The fall came despite an increase in shipments on the previous quarter, from 1,374 MW in Q1 to 1,700 MW – including 246 MW shipped to its own projects which was not recognized in the revenue figure. Canadian Solar cited lower revenue from project sales – which fell spectacularly from $879.9 million to $85.6 million – as the primary cause, alongside lower module average selling prices. The company also mentioned the deferral of several planned project sales as a reason for revenue coming in below guidance.
“The solar policy change in China effective on May 31, 2018 has caused a significant disruption in China, and the global solar industry,” stated Canadian Solar Chairman and CEO Shawn Qu. “We also incurred a relatively large foreign exchange loss due to the depreciation of currencies in certain developing countries against [the] U.S. dollar during the quarter. We are confident we can navigate this challenging period given our proven track record even in prior periods of volatility. On the energy business side, as of July 31, 2018, we have increased our late-stage, utility-scale solar power project pipeline to 2.2 GWp and our portfolio of solar power plants in operation to 1.4 GWp.”
Production capacity plans reined in
For the third quarter, the company expects a similar level of shipments – 1.5-1.6 GW, including 210 MW to its own projects. Revenue for Q3 is forecast at $790-840 million.

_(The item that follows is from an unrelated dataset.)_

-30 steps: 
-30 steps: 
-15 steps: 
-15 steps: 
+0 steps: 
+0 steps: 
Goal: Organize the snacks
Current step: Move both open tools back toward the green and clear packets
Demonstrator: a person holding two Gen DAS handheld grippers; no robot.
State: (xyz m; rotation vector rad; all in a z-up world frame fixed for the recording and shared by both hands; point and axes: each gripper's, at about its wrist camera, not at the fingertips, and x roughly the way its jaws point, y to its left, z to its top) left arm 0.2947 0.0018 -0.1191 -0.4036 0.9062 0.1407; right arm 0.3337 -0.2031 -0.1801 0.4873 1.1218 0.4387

For the full year, the company has reduced forecasts for shipments and revenue. The company is now expecting $4-4.2 billion in revenue, down from the previously stated $4.4-4.6 billion, and 6-6.2 GW in shipments, down from 6.6-7.1 GW.
Canadian Solar has also scaled back plans for manufacturing capacity expansions, and now expects to have ingot, wafer, cell and module manufacturing capacity of 1.65 GW, 5 GW, 6.25 GW and 9.13 GW, respectively, by December 31. Due to low utilization rates at its factories in Canada and Brazil however, the company considers its ‘effective capacity’ for modules to be 7,550 MW, rising to 8,370 MW by the end of the year.
“The revision of our annual guidance is in line with the broader industry and mainly reflects the expected reduction of shipment volumes to the Chinese market in the second half of the year, as well as the expected lower solar module average selling price,” adds Mr Qu. “In the near term, we will focus on maintaining our market share and protecting a reasonable profit margin. In the longer-term, we remain confident that global demand for solar power products will continue to increase in light of solar energy’s compelling lower cost of ownership and ability to accommodate locations under-served by other grid power options.”